The RocketPool Atlas upgrade will ensure the protocol’s compatibility with the Ethereum Shanghai upgrade:

  • Withdrawals – users can withdraw their staked $ETH from RocketPool (once Shanghai has enabled withdrawals).
  • Solo Staker Migration – a method for individual node operators/validators to migrate to RocketPool, without validators having to stop validating.
  • Minipools – this is the key upgrade that will significantly reduce the barrier for entry to Ethereum staking, from 32 $ETH to 8 $ETH.

Minipools LEB8’s

By far the most important Atlas update, mini pools reduce the lower $ETH barrier (LEB) for staking to 8 $ETH. This is huge – a 75% reduction. It’s expected that the staking capacity for RocketPool will expand 3X. Additionally, current node operators can split their $ETH and run more nodes. More nodes mean a higher chance for yield.

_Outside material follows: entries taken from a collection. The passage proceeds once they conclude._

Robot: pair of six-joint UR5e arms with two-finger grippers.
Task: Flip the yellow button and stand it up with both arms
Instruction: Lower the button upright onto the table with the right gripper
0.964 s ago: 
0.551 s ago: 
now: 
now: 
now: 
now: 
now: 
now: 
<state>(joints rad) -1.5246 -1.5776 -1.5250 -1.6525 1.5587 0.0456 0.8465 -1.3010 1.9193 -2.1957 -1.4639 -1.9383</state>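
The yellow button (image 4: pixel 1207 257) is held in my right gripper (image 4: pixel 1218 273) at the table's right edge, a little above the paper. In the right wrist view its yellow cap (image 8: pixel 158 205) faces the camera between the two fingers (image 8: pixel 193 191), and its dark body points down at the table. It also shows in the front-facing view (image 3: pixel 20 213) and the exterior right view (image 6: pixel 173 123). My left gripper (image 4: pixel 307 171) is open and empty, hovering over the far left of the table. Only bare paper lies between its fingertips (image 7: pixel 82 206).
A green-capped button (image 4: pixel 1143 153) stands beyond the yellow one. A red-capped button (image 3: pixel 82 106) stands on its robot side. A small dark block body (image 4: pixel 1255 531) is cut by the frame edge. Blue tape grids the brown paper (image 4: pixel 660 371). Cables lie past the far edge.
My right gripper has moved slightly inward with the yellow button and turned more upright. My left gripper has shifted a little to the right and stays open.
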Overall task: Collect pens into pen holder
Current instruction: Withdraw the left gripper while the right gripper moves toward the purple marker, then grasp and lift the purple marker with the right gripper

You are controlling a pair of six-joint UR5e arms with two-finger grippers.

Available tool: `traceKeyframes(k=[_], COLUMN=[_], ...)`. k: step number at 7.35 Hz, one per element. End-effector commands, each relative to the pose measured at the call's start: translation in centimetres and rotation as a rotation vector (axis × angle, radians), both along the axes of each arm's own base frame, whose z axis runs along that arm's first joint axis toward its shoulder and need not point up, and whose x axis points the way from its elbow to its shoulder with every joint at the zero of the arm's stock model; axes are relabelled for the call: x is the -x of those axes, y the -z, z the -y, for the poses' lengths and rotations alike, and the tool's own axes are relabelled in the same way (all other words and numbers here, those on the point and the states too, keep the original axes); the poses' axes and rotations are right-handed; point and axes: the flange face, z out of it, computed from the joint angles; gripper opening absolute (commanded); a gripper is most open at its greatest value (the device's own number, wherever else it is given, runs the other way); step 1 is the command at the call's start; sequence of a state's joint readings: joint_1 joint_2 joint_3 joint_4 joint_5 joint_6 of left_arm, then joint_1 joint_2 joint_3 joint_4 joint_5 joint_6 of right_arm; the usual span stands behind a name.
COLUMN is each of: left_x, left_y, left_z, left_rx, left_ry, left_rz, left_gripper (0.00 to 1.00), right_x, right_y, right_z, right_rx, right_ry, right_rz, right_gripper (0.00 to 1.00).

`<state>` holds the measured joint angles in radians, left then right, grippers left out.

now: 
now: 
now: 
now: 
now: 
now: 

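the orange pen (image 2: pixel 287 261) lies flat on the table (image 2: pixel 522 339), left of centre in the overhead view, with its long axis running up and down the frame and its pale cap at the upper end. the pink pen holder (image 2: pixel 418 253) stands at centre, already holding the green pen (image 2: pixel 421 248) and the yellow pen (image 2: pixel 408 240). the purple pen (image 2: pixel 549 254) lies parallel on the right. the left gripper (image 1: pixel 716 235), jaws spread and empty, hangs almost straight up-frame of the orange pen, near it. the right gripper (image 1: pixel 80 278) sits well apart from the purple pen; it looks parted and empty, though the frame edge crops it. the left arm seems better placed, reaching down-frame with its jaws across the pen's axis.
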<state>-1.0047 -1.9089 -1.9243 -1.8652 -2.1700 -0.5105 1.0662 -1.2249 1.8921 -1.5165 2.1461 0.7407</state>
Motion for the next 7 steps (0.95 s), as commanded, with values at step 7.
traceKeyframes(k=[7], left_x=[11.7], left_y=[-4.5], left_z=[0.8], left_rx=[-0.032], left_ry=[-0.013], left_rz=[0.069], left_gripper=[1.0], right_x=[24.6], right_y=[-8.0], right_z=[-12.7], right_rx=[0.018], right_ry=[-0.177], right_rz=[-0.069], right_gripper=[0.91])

RocketPool follows the trend of LS protocols improving its design ahead of Shanghai. Once $ETH can be unstaked, competition will be fierce. By implementing upgrades like this, LS protocols hope to attract as much $ETH to their platforms as possible.


$RPL performed well this week, in line with other LS protocol tokens.

Crypto Investment Corner

Framework funds Prover (a proof-of-solvency start up), in a $15.8M round.

The protocol will offer zero-knowledge proof of solvency solutions. These allow protocols or exchanges to show they’re solvent, taking into account both assets and liabilities, without making any of the data public.

Coinbase venture backs Mauve, a DEX (decentralised exchange) whose main focus is regulatory compliance, in a $15M round.

With the gap between DeFi and CeFi slowly being bridged through Coinbase’s base layer 2 and regulation, this type of protocol is one we’re likely to see more of in the future.

Gyroscope raises $4.5M in seed funding

Crypto startup Gyroscope has raised $4.5M in a seed funding round to build a new stablecoin called gyro dollar ($GYD). It will have a novel all-weather reserve design, aiming to solve the issues surrounding current stablecoins.

To maintain its price stability, the stablecoin uses a mechanism known as a “yield reserve,” which dynamically adjusts its supply based on demand while also earning yield on its underlying assets, whereas other stablecoins typically rely on fiat currency reserves or collateralized assets.

Placeholder VC and Galaxy Ventures co-led the round, with Maven 11, Archetype, Robot Ventures, Balancer Labs co-founder and CEO Fernando Martinelli and others participating,

Other News

Cryptonary’s take

It was another interesting week in DeFi. There may be more after-effects from the banking crisis, but for now, the situation appears stable. The huge overreaction by the market to the $USDC de-peg shows the fear the market has when it comes to stablecoins (thank you, Terra!) Yet, as the recovery has shown, Circle is not Terra, and $USDC is not $UST.